__Exercise prompt__: Keep the pictures out. Copy every line of the listing exactly.

__Data segment__:
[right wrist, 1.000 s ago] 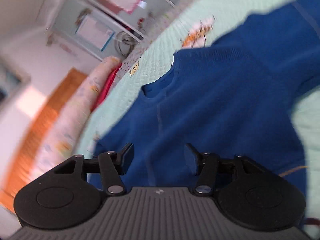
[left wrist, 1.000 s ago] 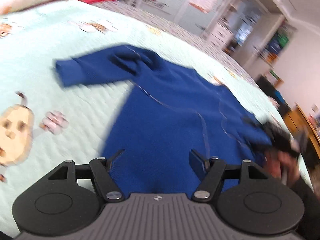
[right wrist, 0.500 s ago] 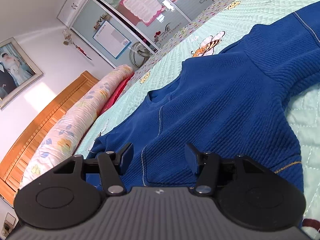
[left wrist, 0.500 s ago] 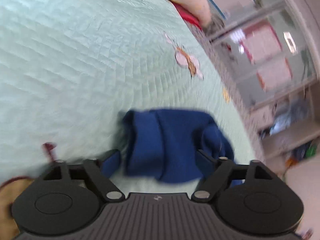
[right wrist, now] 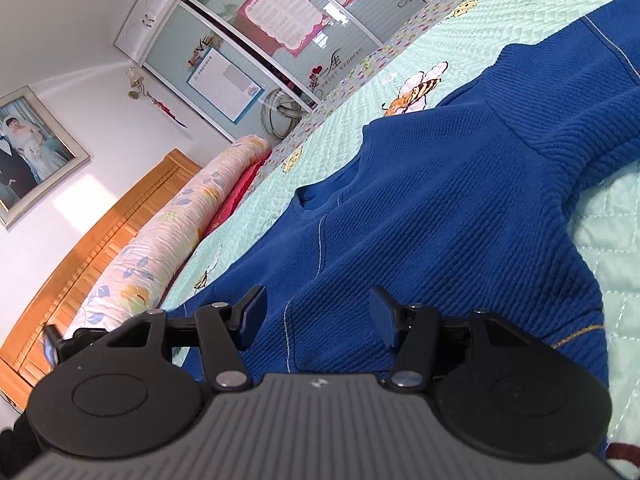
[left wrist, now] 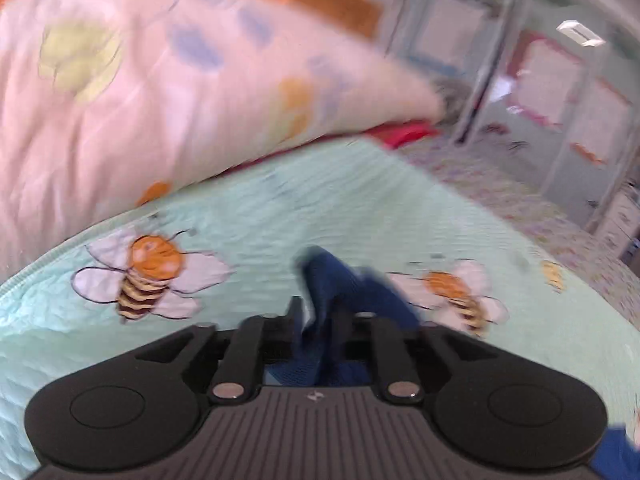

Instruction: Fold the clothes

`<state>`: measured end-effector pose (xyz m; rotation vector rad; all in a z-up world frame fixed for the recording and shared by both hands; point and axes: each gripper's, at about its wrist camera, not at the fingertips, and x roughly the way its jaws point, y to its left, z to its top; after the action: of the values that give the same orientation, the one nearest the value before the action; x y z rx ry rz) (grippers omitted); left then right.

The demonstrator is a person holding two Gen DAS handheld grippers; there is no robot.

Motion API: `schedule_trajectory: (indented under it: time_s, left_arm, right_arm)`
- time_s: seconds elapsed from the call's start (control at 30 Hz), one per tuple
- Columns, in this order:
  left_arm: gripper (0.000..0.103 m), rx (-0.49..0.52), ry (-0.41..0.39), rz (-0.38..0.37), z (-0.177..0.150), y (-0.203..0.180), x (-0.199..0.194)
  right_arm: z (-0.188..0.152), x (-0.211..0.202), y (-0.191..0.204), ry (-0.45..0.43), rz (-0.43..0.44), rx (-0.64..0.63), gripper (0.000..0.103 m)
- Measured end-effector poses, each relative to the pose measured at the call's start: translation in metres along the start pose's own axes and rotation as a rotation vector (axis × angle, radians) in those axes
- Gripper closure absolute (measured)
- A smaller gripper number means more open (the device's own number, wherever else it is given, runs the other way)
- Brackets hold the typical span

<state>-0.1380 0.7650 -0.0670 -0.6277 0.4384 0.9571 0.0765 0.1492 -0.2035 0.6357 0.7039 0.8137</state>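
Observation:
A blue knit sweater (right wrist: pixel 440 208) lies spread flat on the mint quilted bedcover (right wrist: pixel 616 216), neckline toward the headboard. My right gripper (right wrist: pixel 318 312) hovers open just over the sweater's body, with nothing between its fingers. In the blurred left wrist view, my left gripper (left wrist: pixel 319 312) has its jaws closing on the end of the sweater's blue sleeve (left wrist: pixel 340 280). The fabric is pinched in the narrow gap and trails forward over the bedcover (left wrist: pixel 280 216) between two printed bees.
A long floral pillow roll (left wrist: pixel 160 80) and a red cushion (left wrist: pixel 404 134) lie along the wooden headboard (right wrist: pixel 100 256). Glass-fronted wardrobe doors (right wrist: pixel 280 40) stand beyond the far edge of the bed.
My left gripper swung from over the sweater's body out to the sleeve end, opened around it, then closed on it and turned toward the pillows. The right gripper stayed put and open.

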Motion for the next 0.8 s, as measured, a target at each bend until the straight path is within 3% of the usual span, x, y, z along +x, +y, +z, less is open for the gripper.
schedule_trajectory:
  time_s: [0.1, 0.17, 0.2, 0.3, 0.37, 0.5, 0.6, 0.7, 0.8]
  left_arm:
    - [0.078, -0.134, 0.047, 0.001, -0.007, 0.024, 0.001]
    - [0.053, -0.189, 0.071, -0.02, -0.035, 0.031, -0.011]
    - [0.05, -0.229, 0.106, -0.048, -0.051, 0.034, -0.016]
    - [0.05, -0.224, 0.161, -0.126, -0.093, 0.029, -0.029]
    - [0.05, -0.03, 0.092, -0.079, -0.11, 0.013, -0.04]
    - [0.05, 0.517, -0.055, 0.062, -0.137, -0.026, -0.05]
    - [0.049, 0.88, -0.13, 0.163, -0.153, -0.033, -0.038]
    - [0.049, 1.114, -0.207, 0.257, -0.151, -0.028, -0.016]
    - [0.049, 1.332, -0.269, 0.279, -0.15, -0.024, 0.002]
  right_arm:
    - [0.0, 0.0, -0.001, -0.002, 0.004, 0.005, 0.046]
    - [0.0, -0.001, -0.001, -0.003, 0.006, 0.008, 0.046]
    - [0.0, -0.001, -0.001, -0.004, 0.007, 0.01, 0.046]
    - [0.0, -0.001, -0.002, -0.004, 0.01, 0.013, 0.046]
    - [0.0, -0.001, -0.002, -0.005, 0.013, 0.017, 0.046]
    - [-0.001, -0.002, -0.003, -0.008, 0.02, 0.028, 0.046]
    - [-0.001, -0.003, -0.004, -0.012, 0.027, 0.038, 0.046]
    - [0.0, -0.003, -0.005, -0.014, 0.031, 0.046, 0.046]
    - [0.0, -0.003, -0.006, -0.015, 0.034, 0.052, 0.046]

__Completed task__:
[right wrist, 1.000 s ago] 
[left wrist, 1.000 s ago] 
[right wrist, 0.500 s ago] 
[left wrist, 0.500 s ago] 
[right wrist, now] 
[left wrist, now] 

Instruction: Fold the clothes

`<state>`: measured end-effector pose (xyz m; rotation vector rad; all in a z-up world frame fixed for the recording and shared by both hands; point and axes: each gripper's, at about its wrist camera, not at the fingertips, and x roughly the way its jaws point, y to its left, z to its top; after the action: of the values that give the same orientation, the one nearest the value before the action; x y z rx ry rz) (grippers omitted); left then right.

The demonstrator is a person holding two Gen DAS handheld grippers; there is no robot.

Motion API: `schedule_trajectory: (indented under it: time_s, left_arm, right_arm)`
- time_s: seconds elapsed from the call's start (control at 30 Hz), one per tuple
- Columns, in this order:
  left_arm: gripper (0.000..0.103 m), rx (-0.49..0.52), ry (-0.41..0.39), rz (-0.38..0.37), z (-0.177..0.150), y (-0.203..0.180), x (-0.199..0.194)
  right_arm: z (-0.188..0.152), x (-0.211..0.202), y (-0.191..0.204), ry (-0.45..0.43), rz (-0.43..0.44), rx (-0.64..0.63), gripper (0.000..0.103 m)
- Measured end-effector poses, each relative to the pose measured at the call's start: translation in metres along the start pose's own axes and rotation as a rotation vector (axis × angle, radians) in those axes
- Gripper closure absolute (measured)
- A smaller gripper number means more open (the device's own number, wherever else it is given, runs the other way)
- Brackets hold the typical span

<state>-0.1380 0.7650 -0.0670 -0.6277 0.4384 0.9571 0.0765 0.1492 -0.2035 0.6357 0.7039 0.8137</state>
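Observation:
A blue knit sweater (right wrist: pixel 440 208) lies spread flat on the mint quilted bedcover (right wrist: pixel 616 216), neckline toward the headboard. My right gripper (right wrist: pixel 318 312) hovers open just over the sweater's body, with nothing between its fingers. In the blurred left wrist view, my left gripper (left wrist: pixel 319 312) has its jaws closing on the end of the sweater's blue sleeve (left wrist: pixel 340 280). The fabric is pinched in the narrow gap and trails forward over the bedcover (left wrist: pixel 280 216) between two printed bees.
A long floral pillow roll (left wrist: pixel 160 80) and a red cushion (left wrist: pixel 404 134) lie along the wooden headboard (right wrist: pixel 100 256). Glass-fronted wardrobe doors (right wrist: pixel 280 40) stand beyond the far edge of the bed.
My left gripper swung from over the sweater's body out to the sleeve end, opened around it, then closed on it and turned toward the pillows. The right gripper stayed put and open.
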
Motion for the next 0.8 s, as measured, a target at each bend until the straight path is within 3% of the usual span, x, y, z along +x, +y, +z, less is open for the gripper.
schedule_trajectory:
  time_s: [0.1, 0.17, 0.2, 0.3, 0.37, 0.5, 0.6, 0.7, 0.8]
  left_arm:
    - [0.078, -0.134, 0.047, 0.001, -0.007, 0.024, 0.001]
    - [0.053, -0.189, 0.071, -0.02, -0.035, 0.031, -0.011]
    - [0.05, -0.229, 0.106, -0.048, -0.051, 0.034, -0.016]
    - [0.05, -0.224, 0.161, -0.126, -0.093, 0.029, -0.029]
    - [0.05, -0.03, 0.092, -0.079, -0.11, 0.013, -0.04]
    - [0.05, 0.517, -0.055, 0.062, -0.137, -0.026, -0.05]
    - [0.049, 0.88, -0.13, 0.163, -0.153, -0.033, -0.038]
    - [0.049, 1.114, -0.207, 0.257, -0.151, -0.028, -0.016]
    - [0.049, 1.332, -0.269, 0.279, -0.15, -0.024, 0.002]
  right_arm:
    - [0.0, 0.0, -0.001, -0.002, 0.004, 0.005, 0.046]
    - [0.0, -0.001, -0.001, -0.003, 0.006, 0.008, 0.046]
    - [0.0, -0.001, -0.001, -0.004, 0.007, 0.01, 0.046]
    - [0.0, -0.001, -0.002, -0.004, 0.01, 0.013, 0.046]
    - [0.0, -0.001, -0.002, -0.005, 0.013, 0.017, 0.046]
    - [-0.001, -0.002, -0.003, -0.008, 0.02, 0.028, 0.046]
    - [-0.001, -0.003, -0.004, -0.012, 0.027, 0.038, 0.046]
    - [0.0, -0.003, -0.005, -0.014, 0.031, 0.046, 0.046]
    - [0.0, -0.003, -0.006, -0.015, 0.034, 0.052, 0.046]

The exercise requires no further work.